Wherever the string "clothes" shows up in the material below, copy that line.

> **Material provided**:

------

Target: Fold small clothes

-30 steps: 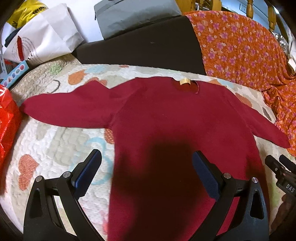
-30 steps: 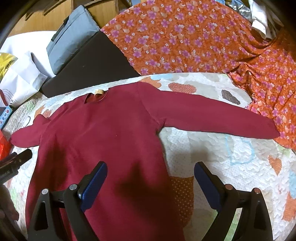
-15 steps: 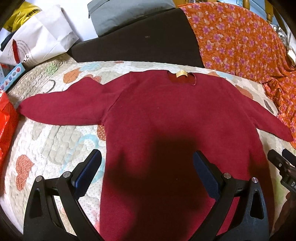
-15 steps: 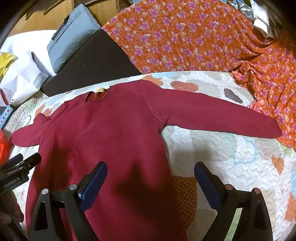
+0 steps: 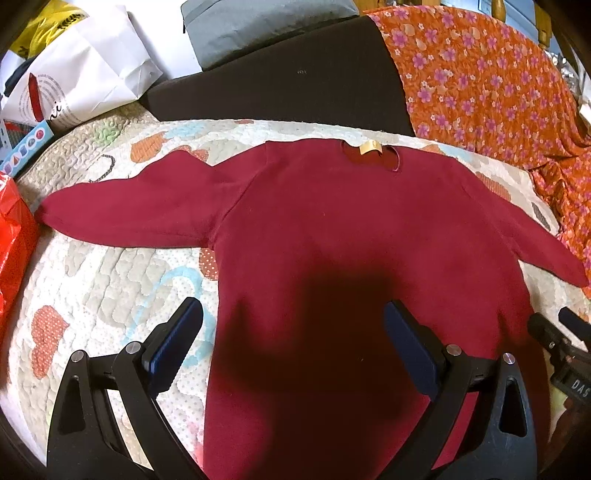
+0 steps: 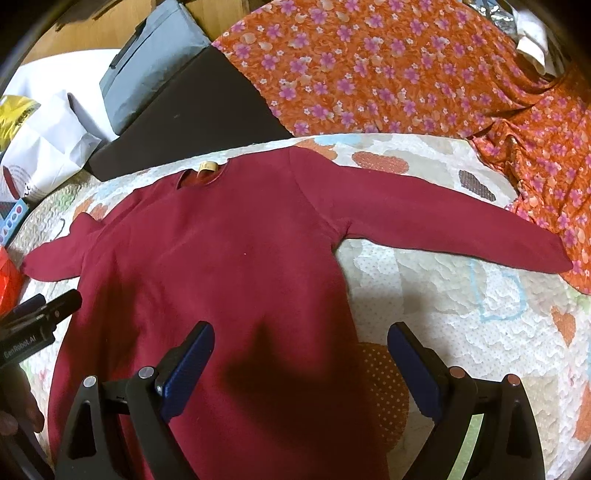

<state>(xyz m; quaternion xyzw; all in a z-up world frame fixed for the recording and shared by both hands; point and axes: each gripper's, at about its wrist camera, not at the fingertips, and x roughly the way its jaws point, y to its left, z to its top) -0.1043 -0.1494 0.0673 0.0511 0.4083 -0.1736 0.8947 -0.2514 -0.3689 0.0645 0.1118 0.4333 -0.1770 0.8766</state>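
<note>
A dark red long-sleeved top (image 5: 332,240) lies flat on a quilted mat (image 5: 110,288), neck with a tan label (image 5: 369,147) at the far side, both sleeves spread out. It also shows in the right wrist view (image 6: 221,266). My left gripper (image 5: 293,339) is open and empty above the top's lower left part. My right gripper (image 6: 301,365) is open and empty above the top's lower right edge. Each gripper shows at the edge of the other's view.
An orange flowered cloth (image 6: 388,66) lies at the back right. A dark cushion (image 5: 280,85) and a grey bag (image 5: 258,18) lie behind the mat. A white paper bag (image 5: 81,74) and a red bag (image 5: 14,251) are at the left.
Both grippers have drifted slightly over the top; the top sits a little lower and more centred in the left view. Both stay open. The top has not moved.
</note>
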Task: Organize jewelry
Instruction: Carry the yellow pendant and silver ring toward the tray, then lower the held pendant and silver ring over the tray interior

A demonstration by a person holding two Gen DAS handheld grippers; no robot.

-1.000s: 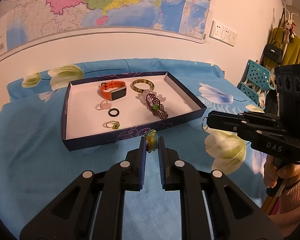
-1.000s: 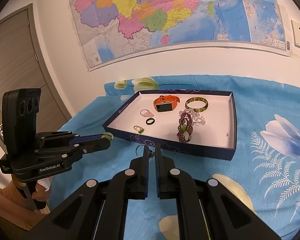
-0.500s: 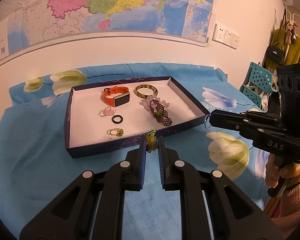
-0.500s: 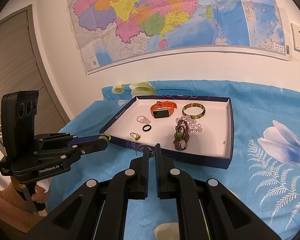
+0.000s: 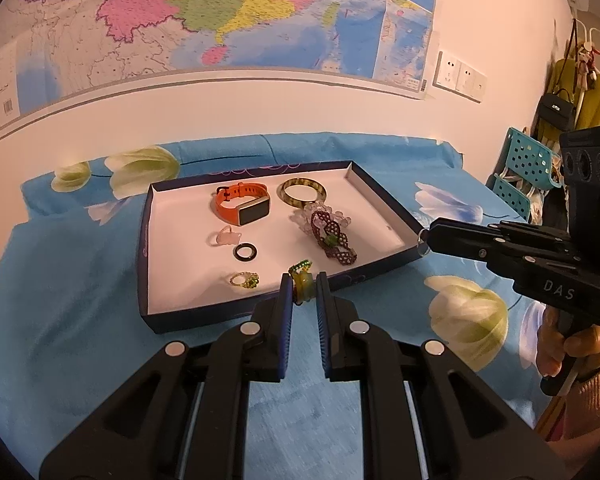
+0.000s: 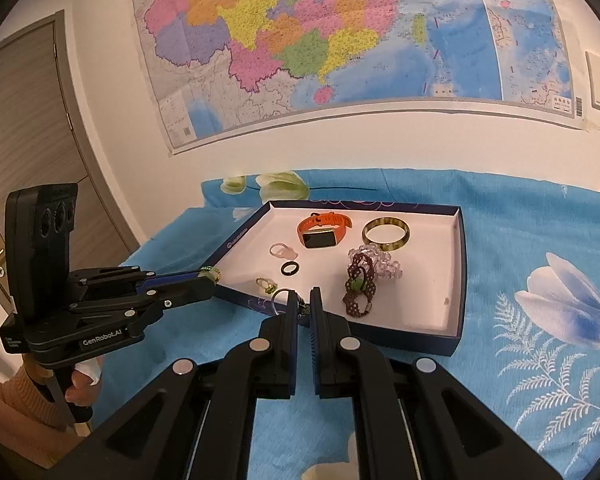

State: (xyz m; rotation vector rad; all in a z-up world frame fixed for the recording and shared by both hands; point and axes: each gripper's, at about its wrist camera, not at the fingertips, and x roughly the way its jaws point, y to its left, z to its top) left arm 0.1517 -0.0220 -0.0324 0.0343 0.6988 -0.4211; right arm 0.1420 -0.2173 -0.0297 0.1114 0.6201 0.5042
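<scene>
1. Left wrist view: the left gripper (image 5: 304,286) has its jaws closed on a yellow-green ring (image 5: 302,285) with a green beaded top, held upright just over the near wall of the tray (image 5: 384,196).
2. Left wrist view: the dark blue tray with a white floor lies on a bench covered by a blue floral cloth (image 5: 60,280). Inside it lie an orange smartwatch (image 5: 242,204) and a mottled green bangle (image 5: 303,193) toward the far wall, a pale pink ring (image 5: 224,237), a black ring (image 5: 245,251), a gold ring with a green stone (image 5: 245,279), and a dark red beaded bracelet (image 5: 334,237) resting partly on clear beads.
3. Left wrist view: the right gripper (image 5: 423,237) reaches in from the right, its tip at the tray's right near corner, with a thin metal ring (image 5: 421,236) showing at the tip. A hand (image 5: 568,346) in a pink sleeve holds its handle.
4. Right wrist view: the right gripper (image 6: 305,304) has its jaws closed on a small trinket attached to a thin metal ring (image 6: 278,300), just before the tray's (image 6: 458,280) near wall.
5. Right wrist view: the left gripper (image 6: 212,276) enters from the left, the yellow-green ring (image 6: 211,274) at its tip, beside the tray's left near corner. A wall map (image 6: 340,40) hangs behind the bench.
</scene>
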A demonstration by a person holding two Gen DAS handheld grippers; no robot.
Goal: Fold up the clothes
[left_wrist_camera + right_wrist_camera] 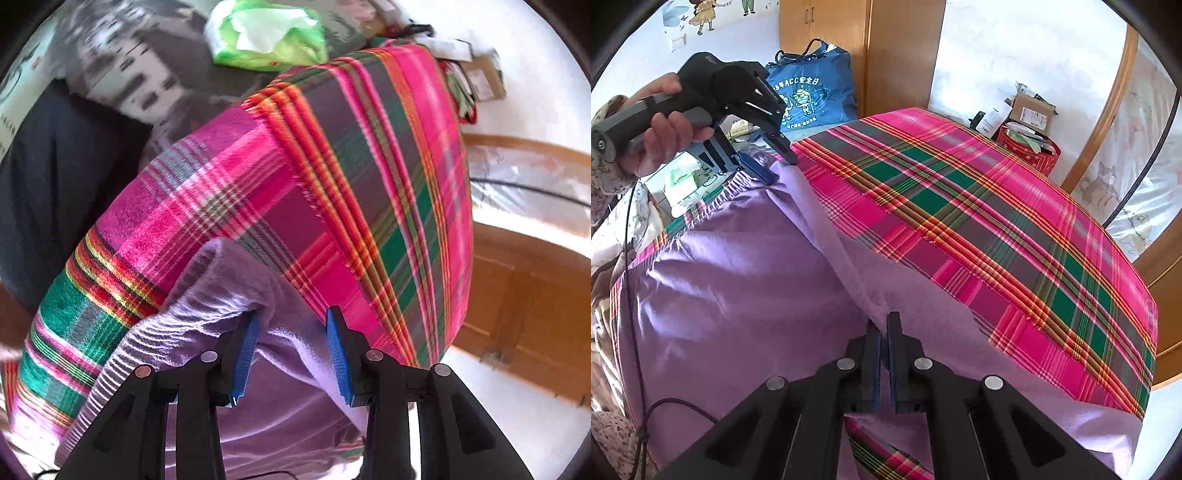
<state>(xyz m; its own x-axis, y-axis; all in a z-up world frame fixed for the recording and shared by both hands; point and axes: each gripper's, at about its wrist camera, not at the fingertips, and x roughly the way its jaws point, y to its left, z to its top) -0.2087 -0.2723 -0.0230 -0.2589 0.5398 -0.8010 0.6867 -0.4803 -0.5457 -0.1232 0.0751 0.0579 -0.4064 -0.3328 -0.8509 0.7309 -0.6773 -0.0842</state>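
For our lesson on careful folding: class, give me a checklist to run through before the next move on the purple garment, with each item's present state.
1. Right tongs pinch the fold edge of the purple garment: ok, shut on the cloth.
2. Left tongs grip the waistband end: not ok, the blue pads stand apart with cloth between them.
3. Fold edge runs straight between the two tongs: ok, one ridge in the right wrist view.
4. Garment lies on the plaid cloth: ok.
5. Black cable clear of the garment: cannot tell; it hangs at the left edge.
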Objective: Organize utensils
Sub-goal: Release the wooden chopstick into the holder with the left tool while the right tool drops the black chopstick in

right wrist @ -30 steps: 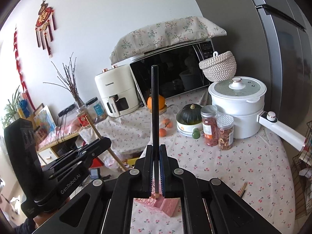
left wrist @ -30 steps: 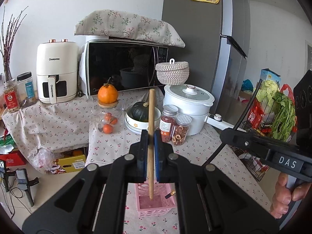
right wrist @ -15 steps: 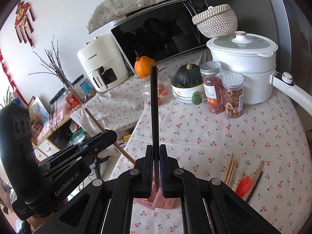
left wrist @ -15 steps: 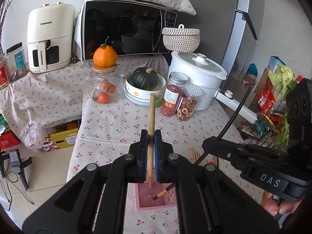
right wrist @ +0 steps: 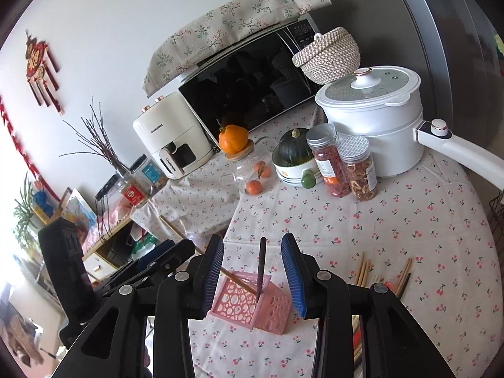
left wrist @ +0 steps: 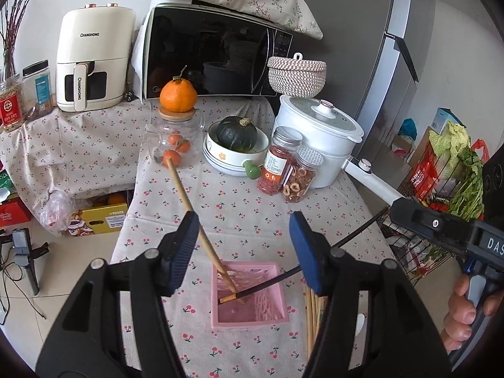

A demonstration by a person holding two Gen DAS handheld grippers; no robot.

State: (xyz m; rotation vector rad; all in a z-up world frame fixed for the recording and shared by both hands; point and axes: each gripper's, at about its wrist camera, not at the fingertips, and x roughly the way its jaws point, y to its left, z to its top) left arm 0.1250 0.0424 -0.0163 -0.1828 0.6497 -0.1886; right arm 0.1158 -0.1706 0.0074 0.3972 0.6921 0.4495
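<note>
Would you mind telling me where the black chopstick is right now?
The black chopstick stands in the pink basket beside the wooden chopstick, between the opening jaws of the right gripper.

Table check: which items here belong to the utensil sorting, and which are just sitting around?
Job:
pink basket
wooden chopstick
black chopstick
loose chopsticks

Lying about:
white pot
two jars
squash bowl
microwave

I see bright, even daylight, white glare at nine o'clock in the right view, sharp focus, fisheye-bent black corners
</note>
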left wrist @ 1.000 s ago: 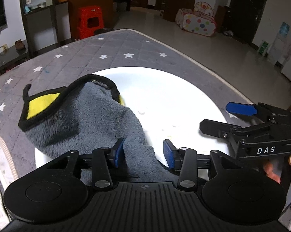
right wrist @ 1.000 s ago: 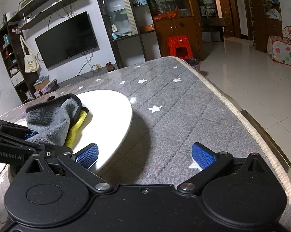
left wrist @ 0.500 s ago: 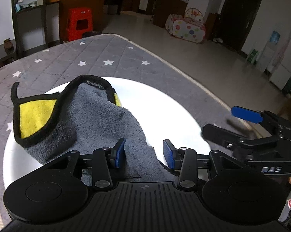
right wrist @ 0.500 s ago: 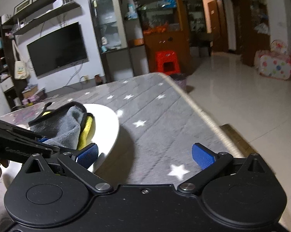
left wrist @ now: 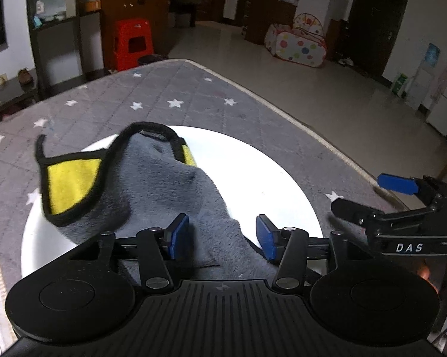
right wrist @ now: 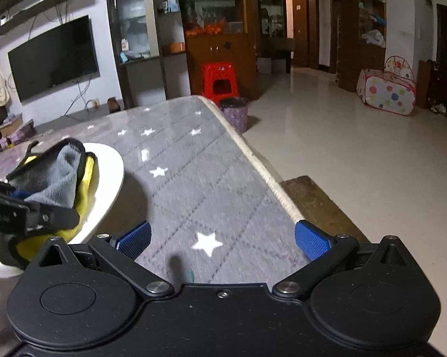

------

> **Reply to the task**:
Target: Fold small clothes
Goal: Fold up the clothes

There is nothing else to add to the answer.